_Requirement_
Set the whole listing down again exactly as written.

■ ■ ■ ■ ■

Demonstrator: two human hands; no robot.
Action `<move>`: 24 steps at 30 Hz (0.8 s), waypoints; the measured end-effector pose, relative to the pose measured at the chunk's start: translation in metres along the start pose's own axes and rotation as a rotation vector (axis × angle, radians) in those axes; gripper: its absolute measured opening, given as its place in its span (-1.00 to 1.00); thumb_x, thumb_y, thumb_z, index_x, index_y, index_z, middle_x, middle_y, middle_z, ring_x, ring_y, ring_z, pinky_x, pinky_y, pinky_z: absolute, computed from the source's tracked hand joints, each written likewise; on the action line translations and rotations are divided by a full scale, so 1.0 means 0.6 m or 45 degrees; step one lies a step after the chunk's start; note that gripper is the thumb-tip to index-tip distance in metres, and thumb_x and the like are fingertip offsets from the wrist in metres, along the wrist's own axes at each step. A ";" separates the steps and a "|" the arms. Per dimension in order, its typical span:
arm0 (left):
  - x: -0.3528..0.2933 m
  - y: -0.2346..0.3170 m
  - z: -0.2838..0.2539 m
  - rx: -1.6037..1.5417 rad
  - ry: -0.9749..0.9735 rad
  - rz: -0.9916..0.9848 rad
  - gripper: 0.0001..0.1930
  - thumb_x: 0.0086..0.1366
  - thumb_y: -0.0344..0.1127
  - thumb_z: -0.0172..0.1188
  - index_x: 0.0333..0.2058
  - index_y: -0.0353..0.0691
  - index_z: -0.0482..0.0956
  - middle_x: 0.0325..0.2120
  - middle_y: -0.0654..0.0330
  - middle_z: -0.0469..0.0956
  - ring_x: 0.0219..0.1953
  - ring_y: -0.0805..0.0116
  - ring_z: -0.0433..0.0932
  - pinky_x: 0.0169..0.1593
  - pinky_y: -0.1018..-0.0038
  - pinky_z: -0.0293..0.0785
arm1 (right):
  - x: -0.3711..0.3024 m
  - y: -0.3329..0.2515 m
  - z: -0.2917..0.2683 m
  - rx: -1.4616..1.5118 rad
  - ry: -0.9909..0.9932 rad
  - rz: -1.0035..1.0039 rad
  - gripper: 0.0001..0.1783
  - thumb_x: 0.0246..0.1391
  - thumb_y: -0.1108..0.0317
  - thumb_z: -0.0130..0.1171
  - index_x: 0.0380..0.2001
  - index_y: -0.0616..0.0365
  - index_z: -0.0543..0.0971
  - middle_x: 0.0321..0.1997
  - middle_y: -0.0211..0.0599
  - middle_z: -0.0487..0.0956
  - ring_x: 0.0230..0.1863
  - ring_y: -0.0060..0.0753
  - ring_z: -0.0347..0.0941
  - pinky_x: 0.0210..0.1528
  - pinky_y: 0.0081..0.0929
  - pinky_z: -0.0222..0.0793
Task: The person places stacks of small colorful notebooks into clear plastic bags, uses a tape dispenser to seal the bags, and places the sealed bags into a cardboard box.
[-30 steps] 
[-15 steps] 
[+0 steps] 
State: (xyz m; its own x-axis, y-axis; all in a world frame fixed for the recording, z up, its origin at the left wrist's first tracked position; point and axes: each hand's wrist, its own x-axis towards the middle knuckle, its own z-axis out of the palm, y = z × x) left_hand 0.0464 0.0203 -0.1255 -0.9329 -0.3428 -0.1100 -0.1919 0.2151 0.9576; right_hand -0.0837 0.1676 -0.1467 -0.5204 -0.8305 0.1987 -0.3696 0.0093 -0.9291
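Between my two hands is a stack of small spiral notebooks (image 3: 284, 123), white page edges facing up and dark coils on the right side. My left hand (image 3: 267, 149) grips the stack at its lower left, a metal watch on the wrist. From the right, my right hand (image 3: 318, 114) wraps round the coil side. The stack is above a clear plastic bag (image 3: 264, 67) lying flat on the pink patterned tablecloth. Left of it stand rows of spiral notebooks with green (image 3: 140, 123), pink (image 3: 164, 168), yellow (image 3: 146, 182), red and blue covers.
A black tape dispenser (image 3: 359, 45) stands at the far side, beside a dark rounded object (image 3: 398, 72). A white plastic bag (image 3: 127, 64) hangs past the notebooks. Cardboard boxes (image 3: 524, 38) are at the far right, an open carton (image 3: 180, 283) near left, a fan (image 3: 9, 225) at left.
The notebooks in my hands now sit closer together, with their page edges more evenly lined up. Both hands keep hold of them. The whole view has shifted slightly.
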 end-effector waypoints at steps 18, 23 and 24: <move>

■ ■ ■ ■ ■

_Expected output_
Demonstrator: two human hands; no robot.
Action `<move>`: 24 steps at 30 Hz (0.8 s), waypoints; the measured end-effector pose, relative to the pose measured at the chunk's start: translation in metres along the start pose's own axes and rotation as a rotation vector (axis × angle, radians) in those axes; gripper: its absolute measured opening, given as its place in its span (-1.00 to 1.00); thumb_x, thumb_y, thumb_z, index_x, index_y, index_z, middle_x, middle_y, middle_z, ring_x, ring_y, ring_z, pinky_x, pinky_y, pinky_z: absolute, computed from the source's tracked hand joints, each written likewise; on the action line translations and rotations are divided by a full scale, so 1.0 means 0.6 m or 45 degrees; step one lies a step after the chunk's start; note that gripper is the thumb-tip to index-tip distance in metres, and thumb_x and the like are fingertip offsets from the wrist in metres, along the wrist's own axes at each step. A ";" separates the steps and a "|" the arms. Per dimension in order, its typical span:
arm0 (left):
  - x: -0.3528..0.2933 m
  - y: -0.2346..0.3170 m
  - z: -0.2838..0.2539 m
  - rx: -1.6037..1.5417 rad
  - ry: -0.9749..0.9735 rad
  - rz: -0.9916..0.9848 rad
  - gripper: 0.0001..0.1930
  - thumb_x: 0.0086..0.1366
  - thumb_y: -0.0344..0.1127
  - thumb_z: -0.0172..0.1188
  - index_x: 0.0333..0.2058
  - index_y: -0.0353..0.0691
  - index_z: -0.0482..0.0956
  - middle_x: 0.0325..0.2120
  - middle_y: -0.0654..0.0330
  - middle_z: -0.0469..0.0956
  - ring_x: 0.0219..0.1953
  - ring_y: -0.0805..0.0116
  - ring_z: -0.0433..0.0932
  - pinky_x: 0.0169..0.1593
  - pinky_y: -0.1018..-0.0038
  - pinky_z: -0.0293..0.0785
arm1 (right):
  - x: -0.3711..0.3024 m
  - y: -0.3329..0.2515 m
  - z: -0.2917..0.2683 m
  - rx: -1.4616..1.5118 rad
  - ry: -0.9909..0.9932 rad
  - rz: -1.0035..1.0039 rad
  - gripper: 0.0001..0.1783
  - thumb_x: 0.0246..0.1391
  - thumb_y: -0.1108..0.0317
  - thumb_z: -0.0130..0.1171
  - index_x: 0.0380..0.2001
  - index_y: -0.0616..0.0365
  - index_z: -0.0543..0.0971
  - middle_x: 0.0321..0.1997
  - middle_y: -0.0211..0.0599
  - middle_z: -0.0487..0.0956
  - ring_x: 0.0230..0.1863
  - ring_y: -0.0060..0.0753
  - ring_z: -0.0347..0.0941
  - pinky_x: 0.0210..0.1528
  - pinky_y: 0.0081..0.0929
  - pinky_z: -0.0222..0.0793
Task: The person places stacks of small colorful notebooks into clear plastic bags, uses a tape dispenser to seal the bags, and places the sealed bags into a cardboard box.
[-30 steps] 
[-15 steps] 
[+0 steps] 
State: (xyz m; its own x-axis, y-axis; all in a world frame fixed for the recording, z up, its origin at the left wrist's first tracked position; point and axes: each hand's wrist, its own x-axis towards the middle knuckle, its own z-axis out of the palm, y = z × x) left_hand 0.0464 0.0203 -0.1255 -0.9329 -0.3428 -0.1100 -0.1919 0.2151 0.9576; right_hand -0.0837 0.1676 -0.1467 -0.5204 -0.8305 0.1987 -0.3696 0.0093 -0.9291
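Between my two hands is a stack of small spiral notebooks (image 3: 284, 123), white page edges facing up and dark coils on the right side. My left hand (image 3: 267, 149) grips the stack at its lower left, a metal watch on the wrist. From the right, my right hand (image 3: 318, 114) wraps round the coil side. The stack is above a clear plastic bag (image 3: 264, 67) lying flat on the pink patterned tablecloth. Left of it stand rows of spiral notebooks with green (image 3: 140, 123), pink (image 3: 164, 168), yellow (image 3: 146, 182), red and blue covers.
A black tape dispenser (image 3: 359, 45) stands at the far side, beside a dark rounded object (image 3: 398, 72). A white plastic bag (image 3: 127, 64) hangs past the notebooks. Cardboard boxes (image 3: 524, 38) are at the far right, an open carton (image 3: 180, 283) near left, a fan (image 3: 9, 225) at left.
The notebooks in my hands now sit closer together, with their page edges more evenly lined up. Both hands keep hold of them. The whole view has shifted slightly.
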 end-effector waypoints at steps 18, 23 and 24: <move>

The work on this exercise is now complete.